“Do you love me enough that I may be weak with you? Everyone loves strength, but do you love me for my weakness? That is the real test.”
“Perhaps because the origins of a certain kind of love lie in an impulse to escape ourselves and out weaknesses by an alliance with the beautiful and noble. But if the loved ones love us back, we are forced to return to ourselves, and are hence reminded of the things that had driven us into love in the first place. Perhaps it was not love we wanted after all, perhaps it was simply someone in whom to believe, but how can we continue to believe the the beloved now that they believe in us?”
“Every fall into love involves the triumph of hope over self-knowledge. We fall in love hoping we won't find in another what we know is in ourselves, all the cowardice, weakness, laziness, dishonesty, compromise, and stupidity. We throw a cordon of love around the chosen one and decide that everything within it will somehow be free of our faults.
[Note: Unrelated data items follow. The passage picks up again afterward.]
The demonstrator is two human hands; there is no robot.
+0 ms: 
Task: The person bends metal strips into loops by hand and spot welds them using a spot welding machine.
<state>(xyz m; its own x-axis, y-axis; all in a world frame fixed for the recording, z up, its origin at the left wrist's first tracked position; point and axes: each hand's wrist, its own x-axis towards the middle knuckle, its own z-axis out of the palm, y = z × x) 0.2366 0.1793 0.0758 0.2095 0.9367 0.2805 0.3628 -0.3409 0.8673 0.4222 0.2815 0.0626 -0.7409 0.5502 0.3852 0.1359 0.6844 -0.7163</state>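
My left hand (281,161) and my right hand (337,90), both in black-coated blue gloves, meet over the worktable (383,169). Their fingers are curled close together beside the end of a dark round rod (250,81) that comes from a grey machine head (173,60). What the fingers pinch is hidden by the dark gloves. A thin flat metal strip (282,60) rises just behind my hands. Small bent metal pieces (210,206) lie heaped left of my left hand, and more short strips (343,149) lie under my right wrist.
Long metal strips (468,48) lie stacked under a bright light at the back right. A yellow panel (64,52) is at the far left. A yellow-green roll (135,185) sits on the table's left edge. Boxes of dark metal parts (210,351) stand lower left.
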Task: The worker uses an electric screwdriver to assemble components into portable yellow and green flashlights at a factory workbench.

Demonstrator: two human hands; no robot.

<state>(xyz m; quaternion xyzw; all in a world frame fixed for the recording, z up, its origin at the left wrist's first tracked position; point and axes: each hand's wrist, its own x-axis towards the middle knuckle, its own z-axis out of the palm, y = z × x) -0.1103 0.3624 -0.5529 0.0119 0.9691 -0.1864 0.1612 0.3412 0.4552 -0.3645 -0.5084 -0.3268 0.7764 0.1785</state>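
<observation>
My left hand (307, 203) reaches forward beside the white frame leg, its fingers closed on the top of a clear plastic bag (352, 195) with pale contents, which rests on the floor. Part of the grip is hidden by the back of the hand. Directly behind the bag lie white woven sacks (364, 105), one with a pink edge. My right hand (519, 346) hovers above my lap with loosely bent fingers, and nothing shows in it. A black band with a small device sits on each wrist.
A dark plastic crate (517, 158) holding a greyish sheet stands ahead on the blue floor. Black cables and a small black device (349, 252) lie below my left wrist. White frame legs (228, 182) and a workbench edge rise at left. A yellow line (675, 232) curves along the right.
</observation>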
We locate inside another a perfection that eludes us within ourselves, and through our union with the beloved hope to maintain (against the evidence of all self-knowledge) a precarious faith in our species.”
“If it is true that love is the pursuit in another of qualities we lack in ourselves, then in our love of someone from another culture, one ambition may be to weld ourselves more closely to values missing from our own culture.”
“Though debts are condemned in the financial world, the world of friendship and love may perversely depend on well-managed debts.”
“It's hard loving those who don't much like themselves: "If you're so great, why would you think I'm so great.”
“Endeavoring to purchase something we think beautiful may in fact be the most unimaginative way of dealing with the longing it excites in us, just as trying to sleep with someone may be the bluntest response to a feeling of love.”